A heavy load must be taken from a dead stop position and propelled overhead. It requires both optimal technique and brute strength.
4. Benefits of the Strict Press – Optimise your Shoulder Health
The strict press is a fantastic exercise that can help you improve your shoulder health. It increases shoulder stability, mobility and strength all at the same time.

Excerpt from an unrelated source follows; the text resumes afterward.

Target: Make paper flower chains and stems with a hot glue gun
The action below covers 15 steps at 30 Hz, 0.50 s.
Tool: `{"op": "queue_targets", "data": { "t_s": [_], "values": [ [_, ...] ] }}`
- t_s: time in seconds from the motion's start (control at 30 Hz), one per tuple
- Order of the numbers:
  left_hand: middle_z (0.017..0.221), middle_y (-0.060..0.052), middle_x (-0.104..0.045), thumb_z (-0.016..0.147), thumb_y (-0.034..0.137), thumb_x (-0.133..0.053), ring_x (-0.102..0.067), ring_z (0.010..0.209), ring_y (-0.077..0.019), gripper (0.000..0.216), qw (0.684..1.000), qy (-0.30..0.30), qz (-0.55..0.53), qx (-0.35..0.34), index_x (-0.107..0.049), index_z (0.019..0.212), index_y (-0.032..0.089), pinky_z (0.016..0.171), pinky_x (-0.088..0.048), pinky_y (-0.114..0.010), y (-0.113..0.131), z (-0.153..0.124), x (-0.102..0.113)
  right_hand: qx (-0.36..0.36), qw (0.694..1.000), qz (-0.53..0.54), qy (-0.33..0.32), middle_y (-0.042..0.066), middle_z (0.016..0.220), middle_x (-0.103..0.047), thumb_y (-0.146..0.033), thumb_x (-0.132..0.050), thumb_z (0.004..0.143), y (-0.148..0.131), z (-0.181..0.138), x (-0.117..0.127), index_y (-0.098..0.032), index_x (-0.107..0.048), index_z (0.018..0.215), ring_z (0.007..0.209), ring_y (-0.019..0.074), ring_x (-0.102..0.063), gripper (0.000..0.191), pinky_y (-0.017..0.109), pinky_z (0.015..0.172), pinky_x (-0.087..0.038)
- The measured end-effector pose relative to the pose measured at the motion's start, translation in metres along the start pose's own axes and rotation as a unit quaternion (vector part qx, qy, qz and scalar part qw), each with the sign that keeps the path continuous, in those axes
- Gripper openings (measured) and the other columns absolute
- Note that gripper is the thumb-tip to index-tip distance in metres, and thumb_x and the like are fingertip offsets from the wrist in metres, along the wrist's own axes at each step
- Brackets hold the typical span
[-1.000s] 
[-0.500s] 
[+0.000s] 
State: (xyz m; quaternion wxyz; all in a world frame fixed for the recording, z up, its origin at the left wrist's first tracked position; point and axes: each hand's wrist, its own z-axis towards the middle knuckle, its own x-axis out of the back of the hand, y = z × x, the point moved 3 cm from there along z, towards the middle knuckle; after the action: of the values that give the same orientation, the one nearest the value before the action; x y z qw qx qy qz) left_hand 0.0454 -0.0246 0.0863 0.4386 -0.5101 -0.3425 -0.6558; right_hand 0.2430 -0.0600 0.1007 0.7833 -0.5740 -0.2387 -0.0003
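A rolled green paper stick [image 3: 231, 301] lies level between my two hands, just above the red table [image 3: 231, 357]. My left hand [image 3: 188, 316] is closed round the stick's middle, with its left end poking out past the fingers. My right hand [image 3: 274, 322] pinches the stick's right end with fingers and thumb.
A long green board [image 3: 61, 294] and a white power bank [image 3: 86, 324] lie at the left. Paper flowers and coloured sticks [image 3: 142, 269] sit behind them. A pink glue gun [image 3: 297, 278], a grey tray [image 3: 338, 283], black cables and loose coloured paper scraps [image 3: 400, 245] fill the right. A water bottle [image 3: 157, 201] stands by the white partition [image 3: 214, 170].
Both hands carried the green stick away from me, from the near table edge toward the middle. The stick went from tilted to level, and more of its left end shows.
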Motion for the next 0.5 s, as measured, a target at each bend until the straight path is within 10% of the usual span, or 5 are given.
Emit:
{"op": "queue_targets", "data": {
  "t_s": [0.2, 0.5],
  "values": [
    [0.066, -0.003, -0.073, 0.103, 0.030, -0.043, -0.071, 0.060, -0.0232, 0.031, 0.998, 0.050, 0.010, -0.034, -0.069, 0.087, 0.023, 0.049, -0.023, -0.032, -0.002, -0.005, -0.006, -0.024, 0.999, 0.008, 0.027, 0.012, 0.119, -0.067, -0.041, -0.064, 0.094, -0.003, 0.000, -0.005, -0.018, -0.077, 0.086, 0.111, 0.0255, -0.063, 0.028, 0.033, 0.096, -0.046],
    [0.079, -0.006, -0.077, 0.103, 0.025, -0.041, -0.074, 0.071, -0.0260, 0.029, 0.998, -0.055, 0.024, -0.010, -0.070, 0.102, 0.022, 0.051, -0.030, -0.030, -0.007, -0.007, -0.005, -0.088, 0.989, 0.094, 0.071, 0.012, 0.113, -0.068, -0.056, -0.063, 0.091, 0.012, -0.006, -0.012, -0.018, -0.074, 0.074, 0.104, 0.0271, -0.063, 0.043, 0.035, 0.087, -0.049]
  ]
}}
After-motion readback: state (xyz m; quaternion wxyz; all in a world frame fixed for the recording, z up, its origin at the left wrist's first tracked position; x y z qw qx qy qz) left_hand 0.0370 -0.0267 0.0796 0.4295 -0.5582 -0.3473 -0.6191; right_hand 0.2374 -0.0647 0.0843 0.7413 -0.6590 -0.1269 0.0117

It’s also great for improving posture and preventing injury to your shoulders.
5. Benefits of the Strict Press – Build an incredible physique
The strict press is one of the most effective exercises for building a powerful and aesthetic physique, but it isn’t just about your shoulders.
When you use the strict press to increase muscle mass in your arms and chest, you’ll also be improving strength in your back muscles as well.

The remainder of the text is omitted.